TASK OBJECTIVE – All of the records must be repeated exactly.

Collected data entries
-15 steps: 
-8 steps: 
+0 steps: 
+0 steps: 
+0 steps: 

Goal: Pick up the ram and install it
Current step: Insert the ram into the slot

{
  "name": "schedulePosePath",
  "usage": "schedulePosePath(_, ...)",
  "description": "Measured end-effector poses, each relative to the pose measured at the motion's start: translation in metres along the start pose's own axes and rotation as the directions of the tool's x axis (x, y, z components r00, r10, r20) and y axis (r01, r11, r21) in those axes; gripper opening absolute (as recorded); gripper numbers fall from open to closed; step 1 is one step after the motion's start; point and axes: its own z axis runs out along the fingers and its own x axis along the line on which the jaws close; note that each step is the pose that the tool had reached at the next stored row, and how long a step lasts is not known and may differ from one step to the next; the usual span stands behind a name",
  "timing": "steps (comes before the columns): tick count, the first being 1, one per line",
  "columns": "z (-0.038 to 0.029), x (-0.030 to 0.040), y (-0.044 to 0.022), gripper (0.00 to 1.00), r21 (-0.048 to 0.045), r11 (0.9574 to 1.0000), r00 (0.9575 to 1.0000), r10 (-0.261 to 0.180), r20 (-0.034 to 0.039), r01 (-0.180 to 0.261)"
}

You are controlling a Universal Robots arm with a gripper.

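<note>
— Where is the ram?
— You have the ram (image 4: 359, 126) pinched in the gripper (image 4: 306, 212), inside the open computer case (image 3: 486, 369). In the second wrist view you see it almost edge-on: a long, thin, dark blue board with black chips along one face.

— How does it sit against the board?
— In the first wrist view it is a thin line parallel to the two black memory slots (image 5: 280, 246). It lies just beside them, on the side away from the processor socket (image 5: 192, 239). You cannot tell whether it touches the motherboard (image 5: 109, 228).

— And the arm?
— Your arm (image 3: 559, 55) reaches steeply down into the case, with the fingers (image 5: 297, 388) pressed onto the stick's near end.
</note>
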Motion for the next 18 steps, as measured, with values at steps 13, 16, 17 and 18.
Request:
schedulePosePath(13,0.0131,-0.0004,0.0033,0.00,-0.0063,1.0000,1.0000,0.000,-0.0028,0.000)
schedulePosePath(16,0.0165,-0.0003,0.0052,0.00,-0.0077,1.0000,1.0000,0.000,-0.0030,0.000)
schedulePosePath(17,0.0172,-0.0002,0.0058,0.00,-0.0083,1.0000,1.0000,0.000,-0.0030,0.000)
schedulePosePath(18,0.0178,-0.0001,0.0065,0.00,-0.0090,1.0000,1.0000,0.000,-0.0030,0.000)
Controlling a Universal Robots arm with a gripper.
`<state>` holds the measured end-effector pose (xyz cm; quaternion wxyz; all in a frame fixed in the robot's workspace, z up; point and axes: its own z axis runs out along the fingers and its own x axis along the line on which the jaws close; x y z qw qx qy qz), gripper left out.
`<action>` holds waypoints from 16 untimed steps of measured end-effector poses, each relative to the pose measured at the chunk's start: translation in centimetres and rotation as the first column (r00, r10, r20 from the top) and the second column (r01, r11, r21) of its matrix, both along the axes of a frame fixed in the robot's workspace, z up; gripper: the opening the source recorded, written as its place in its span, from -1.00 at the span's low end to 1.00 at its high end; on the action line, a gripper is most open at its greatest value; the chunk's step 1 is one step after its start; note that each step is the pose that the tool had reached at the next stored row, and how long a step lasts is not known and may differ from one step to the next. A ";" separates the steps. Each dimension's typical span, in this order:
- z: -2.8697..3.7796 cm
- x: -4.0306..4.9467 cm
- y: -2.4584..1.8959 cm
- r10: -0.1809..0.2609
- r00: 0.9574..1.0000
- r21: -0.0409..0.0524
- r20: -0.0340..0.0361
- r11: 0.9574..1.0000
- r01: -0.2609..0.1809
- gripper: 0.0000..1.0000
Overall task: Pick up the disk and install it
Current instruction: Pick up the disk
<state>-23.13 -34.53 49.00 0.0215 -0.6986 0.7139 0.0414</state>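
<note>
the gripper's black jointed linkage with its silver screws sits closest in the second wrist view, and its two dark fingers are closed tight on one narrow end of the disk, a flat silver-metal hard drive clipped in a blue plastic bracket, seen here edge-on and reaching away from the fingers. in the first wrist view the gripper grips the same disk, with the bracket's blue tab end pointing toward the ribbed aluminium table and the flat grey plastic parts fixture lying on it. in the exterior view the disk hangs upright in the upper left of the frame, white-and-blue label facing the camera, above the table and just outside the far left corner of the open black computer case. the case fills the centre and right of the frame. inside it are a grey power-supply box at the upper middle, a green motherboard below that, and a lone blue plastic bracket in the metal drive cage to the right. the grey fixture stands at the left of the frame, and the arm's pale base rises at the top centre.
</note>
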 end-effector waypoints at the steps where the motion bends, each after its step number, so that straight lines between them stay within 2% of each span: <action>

FINAL ANSWER –
-15 steps: 
-8 steps: 
+0 steps: 
+0 steps: 
+0 steps: 

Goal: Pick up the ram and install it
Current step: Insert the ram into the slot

{
  "name": "schedulePosePath",
  "usage": "schedulePosePath(_, ...)",
  "description": "Measured end-effector poses, each relative to the pose measured at the motion's start: translation in metres along the start pose's own axes and rotation as the directions of the tool's x axis (x, y, z components r00, r10, r20) and y axis (r01, r11, r21) in those axes; gripper opening absolute (as recorded); gripper numbers fall from open to closed; step 1 is one step after the motion's start; point and axes: its own z axis runs out along the fingers and its own x axis along the line on which the jaws close; note that each step is the pose that the tool had reached at the next stored row, and how long a step lasts is not known and may differ from one step to the next; the usual span stands behind a name",
  "timing": "steps (comes before the columns): tick count, the first being 1, one per line",
  "columns": "z (-0.038 to 0.029), x (-0.030 to 0.040), y (-0.044 to 0.022), gripper (0.00 to 1.00), r21 (-0.048 to 0.045), r11 (0.9574 to 1.0000), r00 (0.9575 to 1.0000), r10 (-0.261 to 0.180), r20 (-0.034 to 0.039), r01 (-0.180 to 0.261)"
}

You are controlling a Universal Robots arm with a gripper.

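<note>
— Where is the ram?
— You have the ram (image 4: 359, 126) pinched in the gripper (image 4: 306, 212), inside the open computer case (image 3: 486, 369). In the second wrist view you see it almost edge-on: a long, thin, dark blue board with black chips along one face.

— How does it sit against the board?
— In the first wrist view it is a thin line parallel to the two black memory slots (image 5: 280, 246). It lies just beside them, on the side away from the processor socket (image 5: 192, 239). You cannot tell whether it touches the motherboard (image 5: 109, 228).

— And the arm?
— Your arm (image 3: 559, 55) reaches steeply down into the case, with the fingers (image 5: 297, 388) pressed onto the stick's near end.
</note>
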Motion for the next 18 steps, as measured, with values at steps 13, 16, 17 and 18.
Request:
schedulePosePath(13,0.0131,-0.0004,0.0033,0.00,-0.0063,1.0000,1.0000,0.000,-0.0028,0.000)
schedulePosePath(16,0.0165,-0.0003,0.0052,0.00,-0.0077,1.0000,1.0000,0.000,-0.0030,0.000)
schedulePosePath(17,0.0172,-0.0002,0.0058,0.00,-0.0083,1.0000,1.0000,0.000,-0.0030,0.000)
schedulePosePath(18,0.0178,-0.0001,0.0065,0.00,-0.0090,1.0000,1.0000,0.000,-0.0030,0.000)
Controlling a Universal Robots arm with a gripper.
`<state>` holds the measured end-effector pose (xyz cm; quaternion wxyz; all in a frame fixed in the robot's workspace, z up; point and axes: its own z axis runs out along the fingers and its own x axis along the line on which the jaws close; x y z qw qx qy qz), gripper left out.
`<action>` holds waypoints from 16 untimed steps of measured end-effector poses, each relative to the pose measured at the chunk's start: translation in centimetres and rotation as the first column (r00, r10, r20 from the top) and the second column (r01, r11, r21) of its matrix, both along the axes of a frame fixed in the robot's workspace, z up; gripper: the opening the source recorded, written as its place in its span, from -1.00 at the span's low end to 1.00 at its high end; on the action line, a gripper is most open at its greatest value; the chunk's step 1 is one step after its start; note that each step is the pose that the tool had reached at the next stored row, and how long a step lasts is not known and may differ from one step to the next. A ";" separates the steps. Each dimension's typical span, in this order:
- z: -2.8697..3.7796 cm
- x: -4.0306..4.9467 cm
- y: -2.4584..1.8959 cm
- r10: -0.1809..0.2609
- r00: 0.9574..1.0000
- r21: -0.0409..0.0524
- r20: -0.0340..0.0361
- r11: 0.9574..1.0000
- r01: -0.2609..0.1809
- gripper: 0.0000..1.0000
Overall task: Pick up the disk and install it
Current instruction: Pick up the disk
<state>-23.13 -34.53 49.00 0.0215 -0.6986 0.7139 0.0414</state>
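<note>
the gripper's black jointed linkage with its silver screws sits closest in the second wrist view, and its two dark fingers are closed tight on one narrow end of the disk, a flat silver-metal hard drive clipped in a blue plastic bracket, seen here edge-on and reaching away from the fingers. in the first wrist view the gripper grips the same disk, with the bracket's blue tab end pointing toward the ribbed aluminium table and the flat grey plastic parts fixture lying on it. in the exterior view the disk hangs upright in the upper left of the frame, white-and-blue label facing the camera, above the table and just outside the far left corner of the open black computer case. the case fills the centre and right of the frame. inside it are a grey power-supply box at the upper middle, a green motherboard below that, and a lone blue plastic bracket in the metal drive cage to the right. the grey fixture stands at the left of the frame, and the arm's pale base rises at the top centre.
</note>
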 end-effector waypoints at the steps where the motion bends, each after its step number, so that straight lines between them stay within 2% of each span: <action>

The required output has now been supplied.